> [What to work on]: Pictures are to be left out. Return exactly the lines below from the one with "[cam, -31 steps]" up to and including the one with "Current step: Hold".

··· Data shown

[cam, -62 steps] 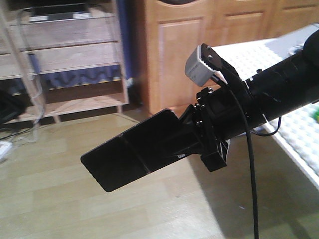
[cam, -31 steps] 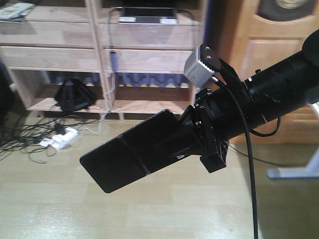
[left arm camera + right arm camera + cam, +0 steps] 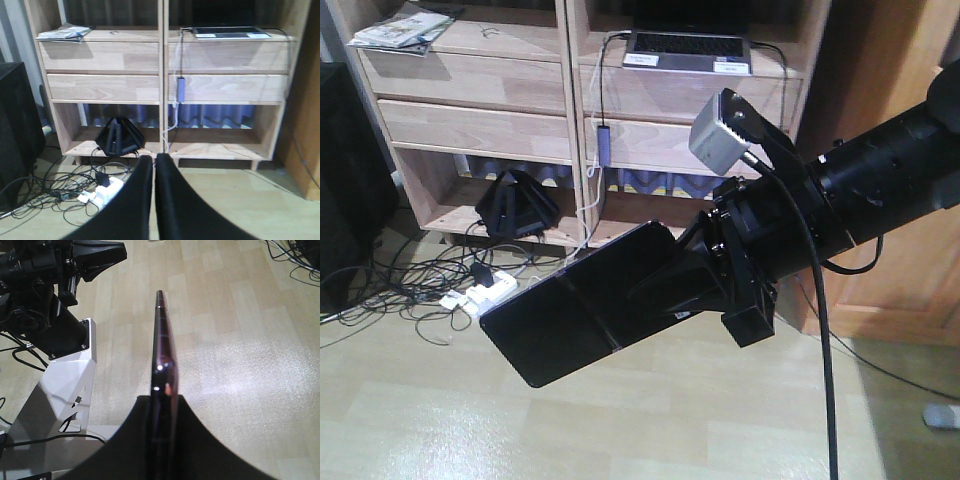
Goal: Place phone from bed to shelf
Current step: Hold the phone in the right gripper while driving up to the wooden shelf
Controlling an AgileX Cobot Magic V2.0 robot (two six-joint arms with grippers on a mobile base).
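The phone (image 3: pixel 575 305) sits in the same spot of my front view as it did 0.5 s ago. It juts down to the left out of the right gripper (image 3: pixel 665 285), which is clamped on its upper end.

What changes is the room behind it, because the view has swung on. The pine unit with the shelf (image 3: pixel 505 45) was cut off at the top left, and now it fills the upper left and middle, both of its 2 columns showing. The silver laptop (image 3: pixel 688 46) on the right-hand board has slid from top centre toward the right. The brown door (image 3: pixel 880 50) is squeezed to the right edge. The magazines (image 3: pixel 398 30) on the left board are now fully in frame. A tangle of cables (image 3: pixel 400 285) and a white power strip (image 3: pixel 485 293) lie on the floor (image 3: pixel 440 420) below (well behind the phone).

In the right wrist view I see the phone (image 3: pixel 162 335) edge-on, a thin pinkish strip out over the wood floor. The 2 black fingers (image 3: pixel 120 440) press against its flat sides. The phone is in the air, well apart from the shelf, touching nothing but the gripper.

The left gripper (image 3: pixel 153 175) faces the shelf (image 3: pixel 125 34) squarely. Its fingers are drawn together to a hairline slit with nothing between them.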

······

> [Exercise result]:
[cam, -31 steps] 
[left arm camera + right arm camera + cam, +0 steps] 
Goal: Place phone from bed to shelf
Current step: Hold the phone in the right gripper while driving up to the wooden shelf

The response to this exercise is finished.